_ACTIVITY_:
From the listing below, return each line that includes "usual".

_DATA BLOCK_:
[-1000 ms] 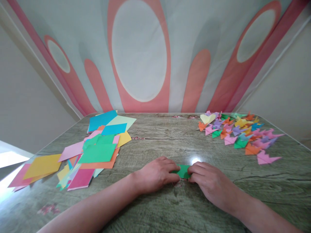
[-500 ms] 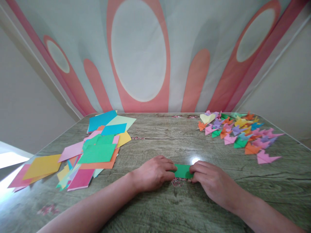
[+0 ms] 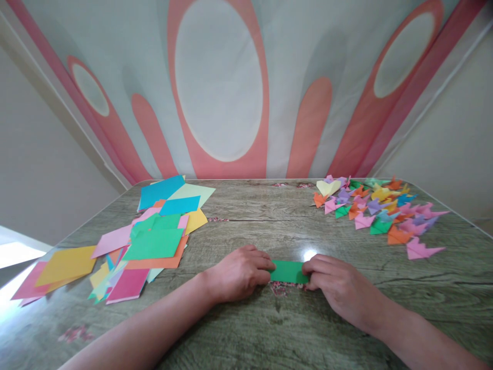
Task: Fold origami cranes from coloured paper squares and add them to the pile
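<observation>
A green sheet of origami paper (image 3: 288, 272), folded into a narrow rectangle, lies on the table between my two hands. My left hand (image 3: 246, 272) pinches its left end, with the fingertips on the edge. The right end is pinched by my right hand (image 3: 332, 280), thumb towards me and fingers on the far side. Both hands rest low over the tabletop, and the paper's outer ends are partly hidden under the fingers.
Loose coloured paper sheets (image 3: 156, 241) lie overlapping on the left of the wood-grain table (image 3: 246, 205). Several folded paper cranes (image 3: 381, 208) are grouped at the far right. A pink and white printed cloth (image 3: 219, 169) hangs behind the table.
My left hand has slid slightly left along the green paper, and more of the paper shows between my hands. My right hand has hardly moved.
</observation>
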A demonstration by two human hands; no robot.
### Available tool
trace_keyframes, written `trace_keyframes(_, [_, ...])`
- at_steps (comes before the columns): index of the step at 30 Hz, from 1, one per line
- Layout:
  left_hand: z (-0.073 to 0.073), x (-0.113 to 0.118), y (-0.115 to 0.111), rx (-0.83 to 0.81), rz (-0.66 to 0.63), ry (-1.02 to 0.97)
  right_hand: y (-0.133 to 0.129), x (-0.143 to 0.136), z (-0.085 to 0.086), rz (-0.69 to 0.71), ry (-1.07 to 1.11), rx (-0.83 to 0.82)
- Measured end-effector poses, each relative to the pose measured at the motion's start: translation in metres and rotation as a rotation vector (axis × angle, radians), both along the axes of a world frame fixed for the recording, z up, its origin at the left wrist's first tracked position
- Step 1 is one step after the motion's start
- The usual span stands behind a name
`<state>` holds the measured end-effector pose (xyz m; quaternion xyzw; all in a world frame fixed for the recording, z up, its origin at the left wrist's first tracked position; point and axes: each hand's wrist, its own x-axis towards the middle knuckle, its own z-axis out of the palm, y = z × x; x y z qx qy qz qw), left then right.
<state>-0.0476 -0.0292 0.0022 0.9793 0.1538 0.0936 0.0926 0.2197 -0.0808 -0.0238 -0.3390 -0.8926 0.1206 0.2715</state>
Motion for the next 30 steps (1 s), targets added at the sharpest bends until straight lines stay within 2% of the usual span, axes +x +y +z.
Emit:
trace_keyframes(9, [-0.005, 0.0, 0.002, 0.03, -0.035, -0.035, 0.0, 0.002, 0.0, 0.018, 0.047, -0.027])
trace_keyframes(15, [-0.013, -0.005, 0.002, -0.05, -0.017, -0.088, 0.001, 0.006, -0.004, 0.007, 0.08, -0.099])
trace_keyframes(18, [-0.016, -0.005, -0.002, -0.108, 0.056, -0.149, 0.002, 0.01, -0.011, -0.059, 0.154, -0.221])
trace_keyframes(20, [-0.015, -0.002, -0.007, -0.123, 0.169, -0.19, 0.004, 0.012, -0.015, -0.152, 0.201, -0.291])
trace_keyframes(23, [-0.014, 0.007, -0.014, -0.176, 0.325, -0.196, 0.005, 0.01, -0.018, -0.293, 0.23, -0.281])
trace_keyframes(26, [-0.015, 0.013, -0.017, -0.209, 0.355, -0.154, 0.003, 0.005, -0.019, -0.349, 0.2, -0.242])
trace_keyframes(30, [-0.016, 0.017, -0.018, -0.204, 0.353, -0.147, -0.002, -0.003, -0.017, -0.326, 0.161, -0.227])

_ANSWER AREA_:
- The usual span stands behind a name
Motion for the next 30 steps (1 s), targets added at the sharpest bends until straight lines stay within 2% of the usual span, axes +x +y +z.

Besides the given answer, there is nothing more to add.